The Indefectibility of the Church's Mission. Verse 42 — "they never stopped" — speaks to what Catholic theology calls the indefectibility of the Church's preaching mission. No human authority can ultimately silence the Gospel. The First Vatican Council (Dei Filius) and Lumen Gentium §8 both affirm that the Church, sustained by the Spirit, persists in her mission across all historical opposition. The "teaching and proclaiming" dyad (catechesis and evangelization) also maps onto the Church's perennial structure: the munus docendi (office of teaching) exercised in both sacramental assembly and missionary proclamation.
The Domestic Church. The phrase kat' oikon ("at home") is foundational for the Catholic theology of the ecclesia domestica (domestic church), developed by Familiaris Consortio §49 (John Paul II), which cites the home as a privileged place of first evangelization.

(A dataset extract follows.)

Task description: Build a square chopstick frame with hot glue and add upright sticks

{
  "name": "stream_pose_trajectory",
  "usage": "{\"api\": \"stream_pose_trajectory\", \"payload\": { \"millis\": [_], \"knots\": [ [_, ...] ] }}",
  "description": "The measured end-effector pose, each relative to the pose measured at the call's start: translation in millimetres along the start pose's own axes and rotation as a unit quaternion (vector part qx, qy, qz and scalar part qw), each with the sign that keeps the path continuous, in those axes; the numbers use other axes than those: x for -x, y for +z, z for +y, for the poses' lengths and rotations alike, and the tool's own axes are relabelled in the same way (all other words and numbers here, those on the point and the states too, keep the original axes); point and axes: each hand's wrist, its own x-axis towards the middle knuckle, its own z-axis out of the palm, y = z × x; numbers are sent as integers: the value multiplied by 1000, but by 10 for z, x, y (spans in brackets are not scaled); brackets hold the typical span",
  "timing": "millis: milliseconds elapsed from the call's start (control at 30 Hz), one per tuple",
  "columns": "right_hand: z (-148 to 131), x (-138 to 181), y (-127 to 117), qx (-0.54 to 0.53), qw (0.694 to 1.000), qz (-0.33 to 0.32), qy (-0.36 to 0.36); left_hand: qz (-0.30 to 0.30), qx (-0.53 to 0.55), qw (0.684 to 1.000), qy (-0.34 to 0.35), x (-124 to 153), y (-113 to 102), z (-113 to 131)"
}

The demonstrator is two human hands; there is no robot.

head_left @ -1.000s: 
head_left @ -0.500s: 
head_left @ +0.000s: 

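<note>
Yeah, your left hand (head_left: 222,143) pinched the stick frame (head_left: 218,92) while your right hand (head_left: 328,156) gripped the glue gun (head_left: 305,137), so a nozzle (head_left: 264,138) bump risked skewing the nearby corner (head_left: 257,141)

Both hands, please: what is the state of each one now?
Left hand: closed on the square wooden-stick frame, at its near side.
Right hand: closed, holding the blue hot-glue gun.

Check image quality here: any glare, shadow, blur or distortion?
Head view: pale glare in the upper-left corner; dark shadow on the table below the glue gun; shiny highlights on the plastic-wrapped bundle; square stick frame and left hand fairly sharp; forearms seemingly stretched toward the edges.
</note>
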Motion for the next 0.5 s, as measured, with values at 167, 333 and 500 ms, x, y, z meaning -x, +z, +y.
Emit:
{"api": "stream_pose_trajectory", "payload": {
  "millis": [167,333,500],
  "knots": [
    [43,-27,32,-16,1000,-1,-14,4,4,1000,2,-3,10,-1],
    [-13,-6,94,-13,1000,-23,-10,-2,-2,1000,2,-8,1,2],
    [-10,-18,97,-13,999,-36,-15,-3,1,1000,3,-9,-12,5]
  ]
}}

These verses confront the contemporary Catholic with a discomfiting question: What does my faith actually cost me? The apostles were flogged — legally, publicly, painfully — and their response was not to retreat into private piety or seek social accommodation, but to intensify their proclamation. In a cultural moment when practicing Catholics in many Western contexts face professional marginalization, social ridicule, or legal pressure over religious expression, Acts 5:41 offers not a romanticization of suffering but a theological reorientation: suffering for the Name is not a failure of strategy but a mark of authentic discipleship.
Practically, verse 42 challenges the Catholic to ask whether the Gospel is truly proclaimed in both the public square and the home. The "temple" dimension calls us to visible, unashamed witness in institutional and civic life; the "house" dimension calls parents, spouses, and household members to the daily, systematic passing on of the faith — what the Catechism calls the first school of Christian life (CCC §1657). The apostles' joy is also a corrective to a spirituality of grievance: persecution, when it comes, can be received not as victimhood but as a share in Christ's own glory.
Spiritual and Typological Senses Typologically, the apostles' flogging and joyful departure re-enact the Servant of Isaiah 50:6 ("I gave my back to those who struck me...I was not disgraced"), and they participate in the pattern Jesus Himself predicted: "If they persecuted me, they will persecute you" (John 15:20). The rejoicing evokes the Beatitudes (Matt 5:11–12), where Jesus explicitly calls those who suffer for His name "blessed" and commands them to "rejoice and be glad." The house-and-temple dyad also prefigures the Church's dual nature as both a public institution bearing witness in the civic order and an intimate family gathered in domestic communion — the parish and the domestic church.